Avoiding Curved Balls


Recently I attended an event organised by Sussex Gospel Partnership where the speaker Tim Ward spoke about preaching with sensitivity to different groups within the congregation.

Part of the presentation dealt with how to deal with two different groups in the congregation: those doing well and those who are not doing well.


These two groups were further subdivided into those who knew they were not doing well or doing well and those who didn’t.


I was particularly stuck by the category of those who were doing well but did not know it.


The example given was a person who could not make it to face-to-face church very often because they were the main carer for their invalided spouse.


This person felt guilt about not attending church regularly, even though they generally joined up with the livestream of the service.

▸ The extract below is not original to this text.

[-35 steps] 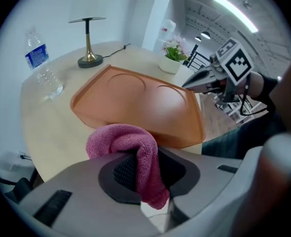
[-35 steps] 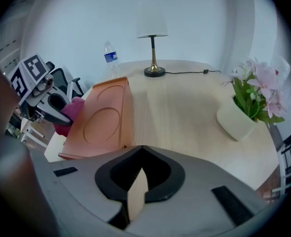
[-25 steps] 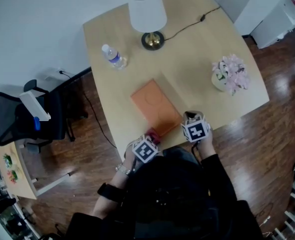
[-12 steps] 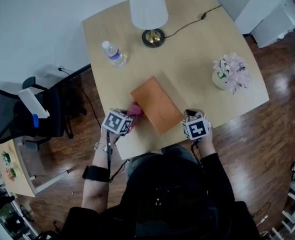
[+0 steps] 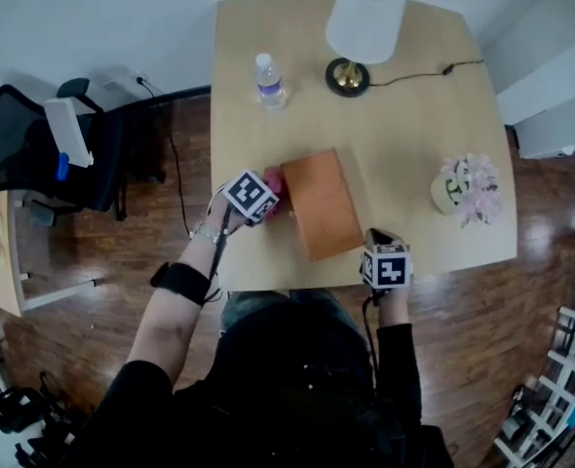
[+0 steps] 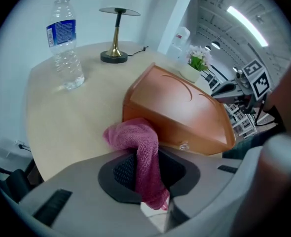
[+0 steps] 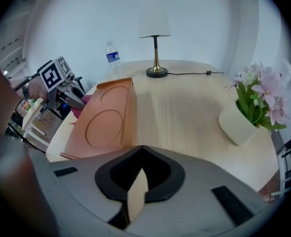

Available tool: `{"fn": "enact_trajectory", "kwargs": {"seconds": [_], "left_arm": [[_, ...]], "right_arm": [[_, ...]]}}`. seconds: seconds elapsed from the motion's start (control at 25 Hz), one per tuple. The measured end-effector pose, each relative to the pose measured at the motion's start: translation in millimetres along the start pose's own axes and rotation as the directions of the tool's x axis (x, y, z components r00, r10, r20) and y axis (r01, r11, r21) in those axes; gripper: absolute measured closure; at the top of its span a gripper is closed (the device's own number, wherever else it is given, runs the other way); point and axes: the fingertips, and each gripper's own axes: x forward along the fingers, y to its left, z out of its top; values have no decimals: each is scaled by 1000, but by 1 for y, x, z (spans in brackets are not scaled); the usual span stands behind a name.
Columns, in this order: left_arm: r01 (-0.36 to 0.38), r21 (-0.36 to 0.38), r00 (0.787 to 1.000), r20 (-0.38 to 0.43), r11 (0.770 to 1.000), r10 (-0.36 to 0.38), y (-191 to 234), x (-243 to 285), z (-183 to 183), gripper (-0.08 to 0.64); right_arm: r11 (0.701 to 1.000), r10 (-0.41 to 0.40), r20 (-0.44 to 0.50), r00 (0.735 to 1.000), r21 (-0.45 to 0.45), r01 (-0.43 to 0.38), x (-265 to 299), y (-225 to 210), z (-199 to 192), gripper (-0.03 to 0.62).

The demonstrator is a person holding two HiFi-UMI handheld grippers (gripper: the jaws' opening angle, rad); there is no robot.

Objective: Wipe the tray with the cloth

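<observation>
The orange tray (image 5: 322,203) lies on the wooden table (image 5: 404,125), near its front edge, with round marks on its top face (image 7: 103,125). A pink cloth (image 6: 138,149) hangs bunched between the jaws of my left gripper (image 6: 140,174), which is shut on it. The cloth (image 5: 274,177) touches the tray's left side wall (image 6: 150,117), and the left gripper (image 5: 265,188) stands just left of the tray. By the tray's near right corner is my right gripper (image 5: 378,240). In the right gripper view the right gripper (image 7: 138,181) is shut, with the tray off to its left.
A water bottle (image 5: 268,81) and a lamp (image 5: 358,32) with a trailing cord stand at the table's far side. A potted pink flower (image 5: 468,188) sits at the right. A black office chair (image 5: 44,149) stands on the wood floor to the left.
My left gripper has carried the cloth from the tray's near corner round to its left side. The right gripper has stayed put. The head camera has turned, shifting the whole scene.
</observation>
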Motion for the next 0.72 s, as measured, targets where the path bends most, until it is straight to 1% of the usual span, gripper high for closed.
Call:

What this person needed to know (although they felt they were not doing well because they did not make it to face-face church) was that they were in fact doing well in honouring their vows to their spouse by taking seriously the commitment to stay with them “in sickness and in health.”


The tragic thing was that this person was doing well but they did not know it.

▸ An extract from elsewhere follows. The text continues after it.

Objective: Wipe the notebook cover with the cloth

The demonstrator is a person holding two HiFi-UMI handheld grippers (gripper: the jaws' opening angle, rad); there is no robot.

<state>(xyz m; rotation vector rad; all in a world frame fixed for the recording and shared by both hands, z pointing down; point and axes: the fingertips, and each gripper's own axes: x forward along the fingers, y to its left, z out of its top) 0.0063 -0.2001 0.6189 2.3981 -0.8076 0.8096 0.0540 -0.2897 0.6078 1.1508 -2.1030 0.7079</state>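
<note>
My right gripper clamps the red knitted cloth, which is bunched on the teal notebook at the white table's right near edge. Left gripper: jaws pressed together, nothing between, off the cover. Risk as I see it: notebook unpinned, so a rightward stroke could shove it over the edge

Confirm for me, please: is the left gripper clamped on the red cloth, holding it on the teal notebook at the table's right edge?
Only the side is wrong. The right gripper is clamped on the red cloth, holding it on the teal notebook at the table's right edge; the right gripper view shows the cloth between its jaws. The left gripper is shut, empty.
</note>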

Throughout my preaching ministry I have tried to keep in mind two groups of people when I preach about sin.


The first group are those who tend toward being careless. Sermons that address sin are like water off a duck’s back. If the message does go home, it is immediately filed in the folder: ‘I know someone who needs this message’.


The second group are those who tend to be more conscientious. These are the people who, when they see the flashing blue lights of a police car in their rear-view mirror, immediately begin to feel guilty. These hearers file this message into the folder: ‘It must be about me’.


I have always been helped by the statement by the Apostle John in his first letter:


“My dear children, I write this to you so that you will not sin. But if anybody does sin, we have an advocate with the Father — Jesus Christ, the Righteous One. He is the atoning sacrifice for our sins, and not only for ours but also for the sins of the whole world.” (1 John 2:1–2)


John wants people to have a healthy attitude toward sin, which always leads to want to avoid sin, but also to recognise the welcome safety net of mercy.


The author Alan Noble writes helpfully about the impact conditions like OCD on scrupulousness concerning personal morality. I was struck by his comment:


“True conscience is not a hyper-individual inner experience, but a knowing with others, a cleaving to the wisdom of God’s Word and the witness of the church.”


The Apostle John says something about that:


“If we walk in the light, as he is in the light, we have fellowship with one another, and the blood of Jesus, his Son, purifies us from all sin.” (1 John 1:7)


Preachers need to help us not beat ourselves up.


Light does expose sin, but it also leads us into the community of faith where we can be learn to be really clean, not through washing our hands until they bleed, but by trusting in one who bled and died for us.